O País – A verdade como notícia

TiDias e a TSU

Por: Valério Maúnde

 

É manhã de sábado e Obadias, mais conhecido na zona por TiDias, está refastelado no sofá de palha da sua sala, com o controlo remoto da TV na mão, pulando de um canal para o outro, buscando um programa qualquer que o ajude a passar as horas. Sheila, sua esposa, após passar para cá e para lá, nos seus domésticos ofícios, não evita estranhar aquele incomum cenário, visto que não tem em memória a última vez em que o pai das crianças se tinha deixado estar em casa em pleno fim-de-semana. Sem dizer palavra, põe-se junto do marido e encosta as costas da mão direita à testa e depois ao pescoço do seu homem, medindo-lhe a temperatura, em clara suspeita de um possível ataque febril ou de qualquer anomalia na sua saúde. O gesto da mulher irrita o homem, que trata de repelir com rudeza aquela cuidadora e amorosa mão.

Sheila afasta-se com o mesmo silêncio com que se aproximara e volta às suas ocupações.  Dali a pouco, ouvem-se impacientes e insistentes dalcenças. Sussurrando, Obadias acautela a mulher sobre a resposta a dar – ela que diga que ele não está e ponto. Do interior da sala, dá para ouvir os diálogos travados no quintal entre a esposa e a dona Gertrudes, proprietária da barraca mais famosa do bairro, lá onde os homens entram às sextas e só saem aos domingos.

– Estou a pedir falar com TiDias – solicita a visitante.

– TiDias não está – responde Sheila em seco.

– Foi para onde? Vai voltar a que horas?

Para ambas as perguntas, a resposta é a mesma, que não sabe.

Esta é só a primeira de muitas outras visitas importunas que vão batendo à porta da casa do TiDias ao longo do dia. Nesta exacta sequência, vieram o dono do talho, o mecânico, o pedreiro, a mukherista e até o sapateiro, todos com o mesmo intento: cobrar dívidas declaradas, ocultas apenas para a Sheila, a quem o marido não dá conta das contas da família.

Farta de ser escudo, porta-voz, porteira ou o que quisermos chamar, Sheila decide não atender mais à porta. – Vai você atender tuas pessoas, estou cansada eu! – sentencia.

Vendo-se sem alternativa, Obadias chama pelo filho Manuelito de 5 anos e encarrega-o da função até ali desempenhada pela mãe. Já perto das 16 horas, pede dalcença o Tio Gaspar, o chefe do quarteirão. Com a honestidade próprias das crianças, Manuelito transmite, com precisão, a mensagem que lhe foi confiada pelo progenitor:  – TiGaspar, papá disse não está.

 Obadias, que acompanha o diálogo do interior da casa, percebe que o tiro saiu, não pelo cano, como era suposto, mas pela culatra, e sai às pressas para o quintal, carregando duas cadeiras plásticas e, antes mesmo de se sentar, trata de salvar a situação embaraçosa, alegando tratar-se de um mal-entendido, resultante da pouca idade do rapaz, que não foi capaz de compreender a instrução do pai.

O chefe do quarteirão finge condescender com o dono da casa e trata de apresentar, sem delongas, a razão da sua visita.

– Vizinho, vieram queixar na minha casa, dizem que estás a dever o bairro todo.

– Não é bem assim, chefe…

– Estás ou não estás a dever?

– Eu estou a dever, não nego, mas a culpa é do governo.

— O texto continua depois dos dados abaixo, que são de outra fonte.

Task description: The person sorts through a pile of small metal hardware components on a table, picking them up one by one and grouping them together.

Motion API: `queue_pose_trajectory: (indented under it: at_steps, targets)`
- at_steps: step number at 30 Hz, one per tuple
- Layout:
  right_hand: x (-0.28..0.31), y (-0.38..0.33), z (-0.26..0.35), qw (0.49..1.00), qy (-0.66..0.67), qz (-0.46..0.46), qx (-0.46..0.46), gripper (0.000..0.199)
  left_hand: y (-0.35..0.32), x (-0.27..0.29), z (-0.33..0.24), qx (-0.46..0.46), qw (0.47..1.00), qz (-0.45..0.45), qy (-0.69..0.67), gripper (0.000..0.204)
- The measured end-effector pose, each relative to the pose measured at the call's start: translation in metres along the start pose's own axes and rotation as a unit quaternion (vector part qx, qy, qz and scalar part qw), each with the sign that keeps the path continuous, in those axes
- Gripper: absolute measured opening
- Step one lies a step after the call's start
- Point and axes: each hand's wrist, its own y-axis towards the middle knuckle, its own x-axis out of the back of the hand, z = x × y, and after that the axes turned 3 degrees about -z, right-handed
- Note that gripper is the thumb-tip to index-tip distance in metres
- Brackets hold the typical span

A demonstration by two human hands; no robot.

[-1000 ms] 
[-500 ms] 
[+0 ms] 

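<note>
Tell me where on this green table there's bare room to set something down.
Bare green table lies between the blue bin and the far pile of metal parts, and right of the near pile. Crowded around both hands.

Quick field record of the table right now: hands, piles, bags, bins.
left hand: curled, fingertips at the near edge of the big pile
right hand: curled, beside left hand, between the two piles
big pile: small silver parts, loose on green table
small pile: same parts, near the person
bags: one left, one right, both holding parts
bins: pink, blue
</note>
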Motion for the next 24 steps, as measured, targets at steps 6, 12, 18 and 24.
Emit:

– O governo é que fez você pagar bebida a todos que estavam na barraca? O governo é que levou carne no talho? O governo é que foi deixar o teu sapato no madala[1] Kembo?

– Chefe, essas coisas fui eu, mas o governo prometeu TSU para este mês, mas não pagou até agora. Eu até entrei num Xitique de 20 mil e não sei como fazer.

– Fala com as pessoas, diz a verdade. Não há ninguém que não deve neste país.

– Mas vou dizer o quê eu?

– Pede paciência e repete o que os chefes disseram, que “a TSU terá efeitos retroactivos”.

– Mas nem sabem o que são retroactivos, esses.